### [Exercise brief]
Report each line of the material below where the word "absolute" can be found.
········
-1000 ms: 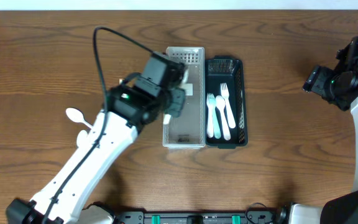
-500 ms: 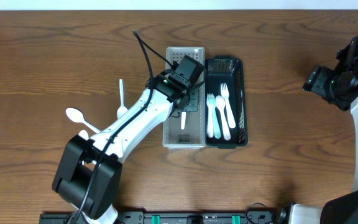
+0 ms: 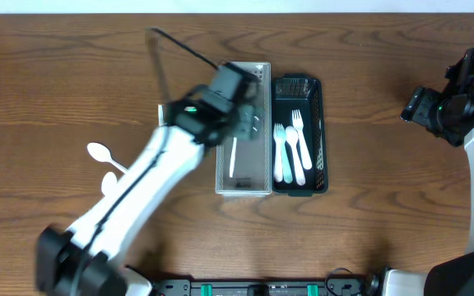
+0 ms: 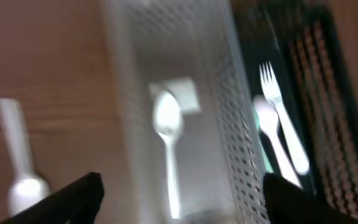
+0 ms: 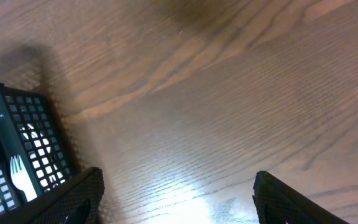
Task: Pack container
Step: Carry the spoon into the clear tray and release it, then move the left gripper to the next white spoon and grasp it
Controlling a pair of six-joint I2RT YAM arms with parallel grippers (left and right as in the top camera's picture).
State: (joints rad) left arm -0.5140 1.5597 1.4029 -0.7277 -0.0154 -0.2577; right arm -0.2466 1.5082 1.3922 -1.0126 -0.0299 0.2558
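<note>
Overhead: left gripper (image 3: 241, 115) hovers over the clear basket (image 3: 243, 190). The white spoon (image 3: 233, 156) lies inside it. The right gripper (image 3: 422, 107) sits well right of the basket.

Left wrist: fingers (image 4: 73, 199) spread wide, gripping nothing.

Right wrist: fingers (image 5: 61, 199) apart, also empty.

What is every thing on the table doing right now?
Clear basket: holds one white spoon.
Dark basket: holds white cutlery, lying flat.
Loose spoons: lying on the table, unpacked.
Left hand: open, above the clear basket.
Right hand: open, empty, over the table.
</note>
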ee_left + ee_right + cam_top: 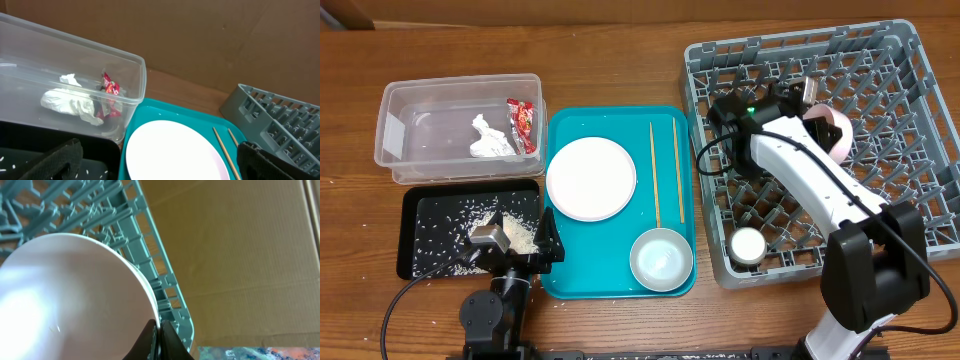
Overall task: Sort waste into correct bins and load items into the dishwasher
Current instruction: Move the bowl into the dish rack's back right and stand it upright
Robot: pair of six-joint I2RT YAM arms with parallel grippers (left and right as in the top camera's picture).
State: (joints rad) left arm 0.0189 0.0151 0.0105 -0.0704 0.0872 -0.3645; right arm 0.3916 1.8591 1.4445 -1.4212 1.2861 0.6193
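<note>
The left fingers [59, 161] are wide apart and hold nothing. They sit low over the corner of the black tray [430, 205] that has spilled rice [460, 215] on it. Far ahead of them is the clear bin [135, 90] with a white tissue [70, 102] and a red wrapper [110, 95] inside. Ahead and to their right is the teal tray [620, 122] on the worktop [620, 60]. It carries a white plate [591, 178], two chopsticks [655, 170] and a small bowl [660, 258]. Far to the right, the right fingers [156, 339] are pressed together on the rim of a pale plate [70, 295] over the grey rack [910, 80]. This plate stands on its edge, almost straight up. Seen from above, its long edge runs on a slant, from right by the fingers out toward the front right of the rack. Its wide faces look out to the sides. I cannot tell if its bottom edge touches the rack. I think the job now is to set this plate down. To do it well, keep it standing, line its thin edge up with a gap between the pegs, go down slowly, and let go only when the rack holds it.
</note>
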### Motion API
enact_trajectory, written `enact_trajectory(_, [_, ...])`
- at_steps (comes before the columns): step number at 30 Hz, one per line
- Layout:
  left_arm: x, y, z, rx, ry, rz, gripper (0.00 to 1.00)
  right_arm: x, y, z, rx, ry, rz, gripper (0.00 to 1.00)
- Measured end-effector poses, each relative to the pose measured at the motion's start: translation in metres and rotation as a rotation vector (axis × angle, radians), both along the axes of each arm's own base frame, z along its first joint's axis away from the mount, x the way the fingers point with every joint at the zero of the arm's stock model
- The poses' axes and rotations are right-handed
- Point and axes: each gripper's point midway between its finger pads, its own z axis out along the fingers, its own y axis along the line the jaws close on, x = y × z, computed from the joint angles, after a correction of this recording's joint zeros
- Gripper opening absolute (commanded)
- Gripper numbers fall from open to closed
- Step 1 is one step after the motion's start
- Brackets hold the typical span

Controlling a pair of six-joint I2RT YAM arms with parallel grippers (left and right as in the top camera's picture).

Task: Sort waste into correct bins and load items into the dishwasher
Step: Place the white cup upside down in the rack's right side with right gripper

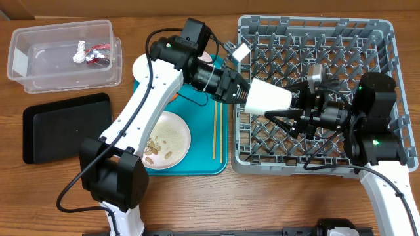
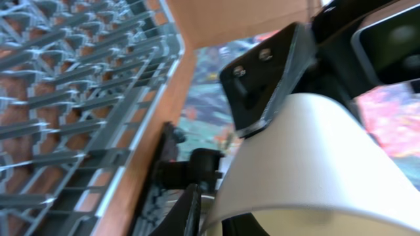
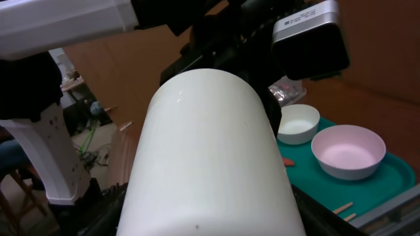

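Now the left jaws grip the white cup above the rack; the right jaws stand open around its far end.

The cup is white, the dish rack grey lattice, the wrapper red-and-silver, with a teal tray and black tray.

at the left edge of the dish rack the white cup fills the gap between my left arm and right arm, blocking both. upright pegs stand beneath; its far rows and the near tabletop lie open.
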Motion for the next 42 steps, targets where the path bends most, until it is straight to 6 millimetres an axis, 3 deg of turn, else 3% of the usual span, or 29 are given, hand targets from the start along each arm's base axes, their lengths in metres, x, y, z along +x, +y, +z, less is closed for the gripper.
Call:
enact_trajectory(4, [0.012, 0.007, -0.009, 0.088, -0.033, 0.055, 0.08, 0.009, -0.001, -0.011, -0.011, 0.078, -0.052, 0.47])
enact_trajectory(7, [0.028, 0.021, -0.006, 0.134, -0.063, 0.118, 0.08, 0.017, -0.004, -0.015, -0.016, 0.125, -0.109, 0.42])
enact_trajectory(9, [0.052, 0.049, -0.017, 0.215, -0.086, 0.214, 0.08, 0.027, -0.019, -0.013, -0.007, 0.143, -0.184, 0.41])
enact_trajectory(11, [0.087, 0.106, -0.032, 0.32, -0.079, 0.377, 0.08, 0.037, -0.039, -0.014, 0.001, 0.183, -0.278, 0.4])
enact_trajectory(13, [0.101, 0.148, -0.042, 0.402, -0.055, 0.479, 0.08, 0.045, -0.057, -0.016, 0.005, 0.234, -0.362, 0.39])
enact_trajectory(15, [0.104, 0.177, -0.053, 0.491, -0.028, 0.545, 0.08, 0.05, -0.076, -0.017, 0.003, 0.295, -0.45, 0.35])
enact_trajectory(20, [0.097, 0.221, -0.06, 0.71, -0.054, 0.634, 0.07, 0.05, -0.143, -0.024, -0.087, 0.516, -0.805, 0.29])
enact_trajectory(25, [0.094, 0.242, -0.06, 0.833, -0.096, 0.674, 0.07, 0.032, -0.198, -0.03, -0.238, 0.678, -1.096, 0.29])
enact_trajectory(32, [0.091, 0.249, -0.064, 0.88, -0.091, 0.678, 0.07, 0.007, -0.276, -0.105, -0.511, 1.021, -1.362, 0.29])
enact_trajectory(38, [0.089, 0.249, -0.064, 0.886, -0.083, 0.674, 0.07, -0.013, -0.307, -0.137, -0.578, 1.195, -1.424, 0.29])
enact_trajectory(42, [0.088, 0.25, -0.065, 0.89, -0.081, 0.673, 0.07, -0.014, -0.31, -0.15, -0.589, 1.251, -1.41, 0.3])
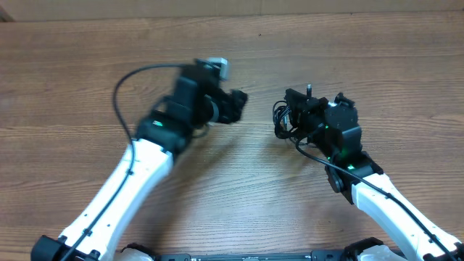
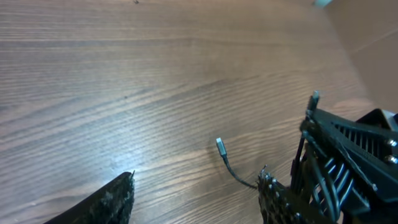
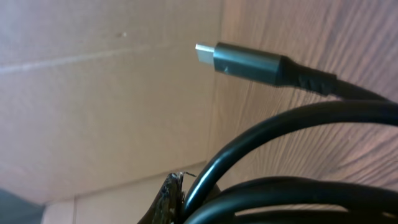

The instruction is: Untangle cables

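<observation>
Tabletop (image 1: pixel 65 65) of pale wood carries the whole scene, with nothing laid out on it in separate strands.

The left arm (image 1: pixel 138 174) reaches in from the left of the right gripper (image 1: pixel 293 109) and looks smeared in the overhead view. The left gripper (image 2: pixel 198 180) stands well apart from the right gripper, with its fingers spread wide and nothing between them.

The right gripper appears clamped on the cables (image 1: pixel 281 122), which bunch as a small dark knot at its tip. From the right wrist, thick black loops (image 3: pixel 292 124) crowd against the lens and overlap one another.

One short strand (image 2: pixel 239 174) trails out of the bundle toward the left gripper and ends in a silver plug tip (image 2: pixel 219 145). Another plug (image 1: pixel 309 90) pokes up just above the right gripper.

By my reading the untangling has barely begun. The bundle is gathered and held, but no cable has been pulled clear. Every strand is yet to be drawn out and laid apart, probably starting with that loose end.
</observation>
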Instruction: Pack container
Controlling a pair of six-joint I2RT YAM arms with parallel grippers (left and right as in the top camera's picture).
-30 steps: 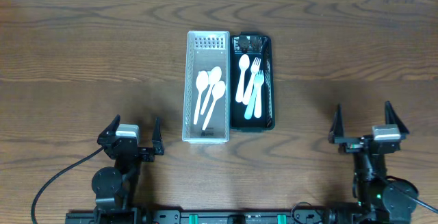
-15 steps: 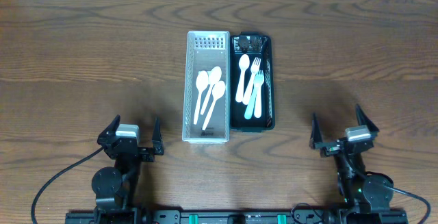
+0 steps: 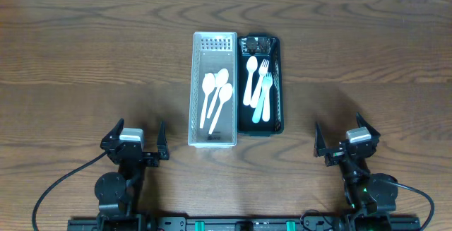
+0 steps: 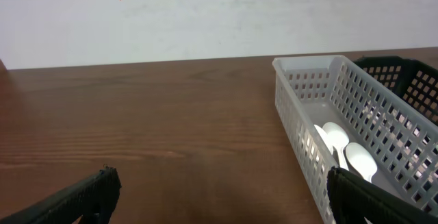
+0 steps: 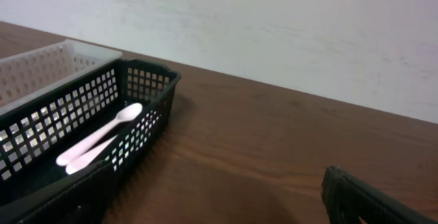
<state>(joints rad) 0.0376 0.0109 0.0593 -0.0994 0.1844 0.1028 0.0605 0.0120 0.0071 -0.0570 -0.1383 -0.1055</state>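
Overhead, the white basket (image 3: 214, 90) with 3 spoons touched the black basket (image 3: 260, 84) at its 3 o'clock. Left gripper (image 3: 134, 142) and right gripper (image 3: 342, 140) sat released, empty, near the counter (image 3: 85, 61) edge; next likely a reach for cutlery.

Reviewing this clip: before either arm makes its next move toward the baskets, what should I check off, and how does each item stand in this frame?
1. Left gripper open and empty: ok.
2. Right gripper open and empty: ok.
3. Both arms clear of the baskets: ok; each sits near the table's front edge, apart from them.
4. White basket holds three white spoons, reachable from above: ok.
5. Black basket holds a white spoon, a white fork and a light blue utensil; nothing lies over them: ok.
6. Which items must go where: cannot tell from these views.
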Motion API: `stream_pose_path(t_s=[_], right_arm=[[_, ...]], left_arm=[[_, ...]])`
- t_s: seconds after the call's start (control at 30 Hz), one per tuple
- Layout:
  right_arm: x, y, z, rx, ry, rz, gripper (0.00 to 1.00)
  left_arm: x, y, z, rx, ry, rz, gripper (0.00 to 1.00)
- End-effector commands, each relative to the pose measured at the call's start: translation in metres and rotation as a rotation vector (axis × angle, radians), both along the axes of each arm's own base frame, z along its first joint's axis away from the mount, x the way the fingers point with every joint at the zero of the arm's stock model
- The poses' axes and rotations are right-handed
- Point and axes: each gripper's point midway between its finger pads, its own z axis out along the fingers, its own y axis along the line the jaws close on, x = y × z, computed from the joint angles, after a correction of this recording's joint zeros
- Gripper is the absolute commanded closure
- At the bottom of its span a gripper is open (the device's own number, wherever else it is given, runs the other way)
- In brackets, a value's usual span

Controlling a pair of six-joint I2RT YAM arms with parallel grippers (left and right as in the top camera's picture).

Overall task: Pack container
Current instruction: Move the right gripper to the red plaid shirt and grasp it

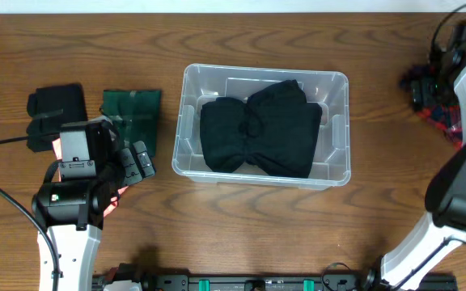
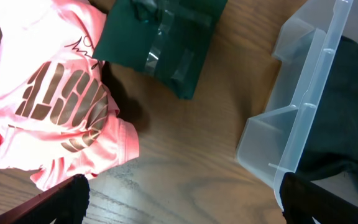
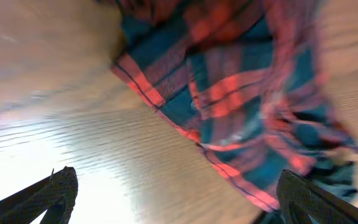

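Container (image 1: 336, 87): stands upright at the middle of the table (image 1: 241, 234). Inside it lies a black garment (image 1: 261, 129), covering most of the base.

Left of the container: a dark green packet (image 1: 132, 109), and beyond that a folded black item (image 1: 55, 105). A pink garment with metallic lettering (image 2: 61, 106) lies just in front of the green packet.

Left claw (image 2: 182, 200): jaws spread wide, nothing held, above bare table between the pink garment and the container's left wall.

Right claw (image 3: 182, 199): well to the right of the container, jaws spread wide, nothing held, close over a red and teal plaid cloth (image 3: 241, 93).
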Motion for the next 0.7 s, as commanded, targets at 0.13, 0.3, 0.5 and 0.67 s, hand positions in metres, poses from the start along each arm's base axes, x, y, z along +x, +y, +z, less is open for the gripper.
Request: stream_pose_path(t_s=[0.13, 0.3, 0.5, 0.67], right_arm=[[-0.013, -0.044, -0.067, -0.039, 0.117, -0.059, 0.01], [-0.013, -0.07, -0.089, -0.129, 0.167, -0.027, 0.01], [-0.019, -0.086, -0.118, -0.12, 0.187, -0.05, 0.36], [-0.014, -0.08, -0.121, -0.079, 0.162, -0.039, 0.84]], left_arm=[[0.0, 0.001, 0.006, -0.004, -0.008, 0.013, 0.02], [0.0, 0.001, 0.006, -0.004, -0.008, 0.013, 0.02], [0.0, 0.001, 0.006, -0.004, -0.008, 0.013, 0.02], [0.001, 0.001, 0.006, -0.004, -0.008, 0.013, 0.02]])
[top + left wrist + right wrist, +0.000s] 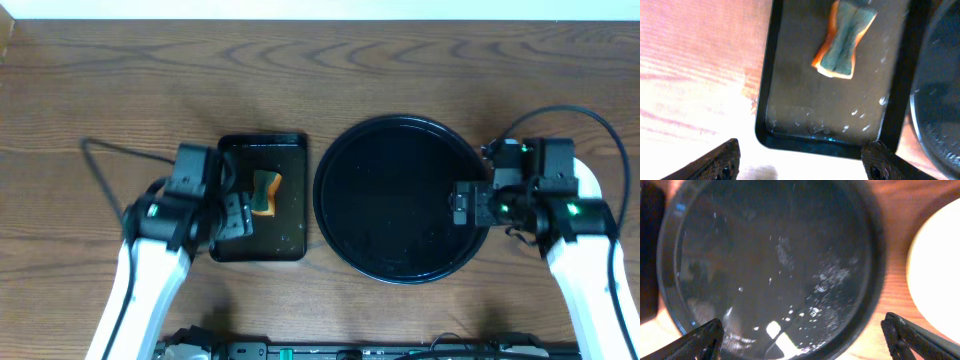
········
### [Exercise answer]
- Gripper opening absolute (commanded)
- Gripper is the absolute commanded closure

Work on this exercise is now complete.